*Supplied material*.
━━━━

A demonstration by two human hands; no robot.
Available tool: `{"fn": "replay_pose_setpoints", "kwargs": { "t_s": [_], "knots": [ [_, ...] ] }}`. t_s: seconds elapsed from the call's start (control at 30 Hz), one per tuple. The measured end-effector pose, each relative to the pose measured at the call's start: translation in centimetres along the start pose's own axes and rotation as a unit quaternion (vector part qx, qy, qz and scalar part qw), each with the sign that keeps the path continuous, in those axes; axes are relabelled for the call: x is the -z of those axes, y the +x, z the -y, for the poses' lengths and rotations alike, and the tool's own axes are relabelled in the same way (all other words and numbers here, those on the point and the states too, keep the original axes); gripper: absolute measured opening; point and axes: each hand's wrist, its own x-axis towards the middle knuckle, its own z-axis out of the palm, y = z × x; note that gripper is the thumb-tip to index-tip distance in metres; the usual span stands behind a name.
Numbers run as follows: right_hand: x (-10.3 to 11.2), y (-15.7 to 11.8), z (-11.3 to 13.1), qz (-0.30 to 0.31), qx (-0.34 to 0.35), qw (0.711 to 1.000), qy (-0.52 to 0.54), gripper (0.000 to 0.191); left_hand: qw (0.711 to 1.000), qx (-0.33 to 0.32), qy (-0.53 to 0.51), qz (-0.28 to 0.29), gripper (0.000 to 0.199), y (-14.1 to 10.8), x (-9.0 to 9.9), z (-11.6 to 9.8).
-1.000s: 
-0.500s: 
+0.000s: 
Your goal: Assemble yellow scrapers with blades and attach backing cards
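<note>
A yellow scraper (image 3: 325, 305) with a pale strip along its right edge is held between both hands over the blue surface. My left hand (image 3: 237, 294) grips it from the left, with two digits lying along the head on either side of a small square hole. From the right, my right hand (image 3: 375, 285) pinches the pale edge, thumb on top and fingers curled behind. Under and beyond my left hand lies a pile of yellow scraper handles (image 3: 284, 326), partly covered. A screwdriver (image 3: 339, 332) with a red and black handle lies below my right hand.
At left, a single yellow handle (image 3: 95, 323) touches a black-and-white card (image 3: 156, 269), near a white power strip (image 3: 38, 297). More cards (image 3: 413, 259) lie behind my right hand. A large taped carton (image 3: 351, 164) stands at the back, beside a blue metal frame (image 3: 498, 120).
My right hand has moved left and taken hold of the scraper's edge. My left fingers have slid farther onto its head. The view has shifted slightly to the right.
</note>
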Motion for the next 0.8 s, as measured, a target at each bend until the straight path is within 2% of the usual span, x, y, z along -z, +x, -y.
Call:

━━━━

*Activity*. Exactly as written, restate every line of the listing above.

*The answer*.
A demonstration by two human hands; no robot.
Available tool: `{"fn": "replay_pose_setpoints", "kwargs": { "t_s": [_], "knots": [ [_, ...] ] }}`. t_s: seconds elapsed from the call's start (control at 30 Hz), one per tuple. The measured end-effector pose, each relative to the pose measured at the call's start: translation in centimetres along the start pose's own axes and rotation as a unit quaternion (vector part qx, qy, qz and scalar part qw), each with the sign that keeps the path continuous, in those axes; axes are relabelled for the call: x is the -z of those axes, y the +x, z the -y, for the poses' lengths and rotations alike, and the tool's own axes are relabelled in the same way (all other words and numbers here, those on the point and the states too, keep the original axes); gripper: absolute measured opening; point and axes: each hand's wrist, its own x-axis towards the middle knuckle, its own z-axis out of the palm, y = z × x; note that gripper is the thumb-tip to index-tip distance in metres; the usual span stands behind a name.
Numbers run as follows: right_hand: x (-10.3 to 11.2), y (-15.7 to 11.8), z (-11.3 to 13.1), qz (-0.30 to 0.31), qx (-0.34 to 0.35), qw (0.711 to 1.000), qy (-0.52 to 0.54), gripper (0.000 to 0.191); left_hand: qw (0.711 to 1.000), qx (-0.33 to 0.32), qy (-0.53 to 0.51), qz (-0.28 to 0.29), gripper (0.000 to 0.199), y (-14.1 to 10.8), x (-9.0 to 9.9), z (-11.6 to 9.8).
-1.000s: 
-0.500s: 
+0.000s: 
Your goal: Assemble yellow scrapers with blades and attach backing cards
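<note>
A yellow scraper (image 3: 325, 305) with a pale strip along its right edge is held between both hands over the blue surface. My left hand (image 3: 237, 294) grips it from the left, with two digits lying along the head on either side of a small square hole. From the right, my right hand (image 3: 375, 285) pinches the pale edge, thumb on top and fingers curled behind. Under and beyond my left hand lies a pile of yellow scraper handles (image 3: 284, 326), partly covered. A screwdriver (image 3: 339, 332) with a red and black handle lies below my right hand.
At left, a single yellow handle (image 3: 95, 323) touches a black-and-white card (image 3: 156, 269), near a white power strip (image 3: 38, 297). More cards (image 3: 413, 259) lie behind my right hand. A large taped carton (image 3: 351, 164) stands at the back, beside a blue metal frame (image 3: 498, 120).
My right hand has moved left and taken hold of the scraper's edge. My left fingers have slid farther onto its head. The view has shifted slightly to the right.
</note>
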Motion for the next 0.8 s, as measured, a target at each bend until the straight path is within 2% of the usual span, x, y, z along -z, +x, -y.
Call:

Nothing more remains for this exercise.